Cependant une autre partie de ce même interview, si elle peut être appréciée au Sénat, ne le sera guère en haut lieu : « Il y a eu quand même une leçon politique assez forte lors de ces élections. L’effet Macron a été stoppé au Sénat. Certes, ça pouvait être anticipé parce que ce sont les conseillers municipaux élus en 2014 qui ont voté et La République en marche n’existait pas. On s’attendait quand même à une poussée, hors ça a été plutôt une régression de la part de LREM ». Message subliminal : le Sénat n’est pas sous le contrôle d’En Marche, or comme celui-ci a un droit de regard direct sur la présidence de Public Sénat, la chaîne ne doit pas non plus être contrôlée par l’Élysée.

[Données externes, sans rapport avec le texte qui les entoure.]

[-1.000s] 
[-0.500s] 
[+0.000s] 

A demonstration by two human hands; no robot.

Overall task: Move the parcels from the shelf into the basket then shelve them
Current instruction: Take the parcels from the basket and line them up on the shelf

Au Figaro, il a été plus clair encore : « trois ans, c’est court pour mener à bien sa mission: j’espère pouvoir la prolonger. Je suis candidat à un deuxième mandat, qui me permettra d’aller au bout de mon engagement ». Clamant qu’il avait 24.2 millions de téléspectateurs en décembre 2017 – qui le croira ? Il s’oppose toujours à la fusion et défie l’Élysée : « je n’y suis pas favorable. En revanche, je pense qu’il faut encore intensifier l’harmonisation de nos grilles de programmes et la mutualisation de nos moyens ». Et au Monde, en janvier 2018, il croit bon de préciser : « pour l’instant, ni le Sénat, ni l’Assemblée nationale ne souhaitent cette fusion. Les deux chaînes reflètent le système de bicamérisme français. Et si fusion il y a, elle ne se décidera pas à l’Elysée ou à Matignon mais au Sénat et à l’Assemblée ».
Achilli en embuscade
De son côté, Jean-François Achilli, qui a connu par le passé une rivalité avec Jean-Jacques Bourdin sur RMC, reste étonnamment discret dans les médias. Tout juste sait-on de lui ces derniers temps qu’il a échangé avec des lycéens à Bastia lors de la semaine de la Presse fin mars 2017 après avoir « rencontré une cinquantaine d’enseignants dans le cadre d’une formation à l’Éducation aux Médias et à l’Information » ou qu’une politologue caennaise de 37 ans qui a eu une « brève liaison » sur deux week-ends en 2014 avec lui a été condamnée pour harcèlement. Rien ne filtre de lui, à part, selon le JDD, qu’il « fait figure de grand favori » car il est favorable à la fusion LCP-AN – Public Sénat.
Qui, des conservateurs du Sénat ou de Macron, aura raison ? Réponse le 19 avril.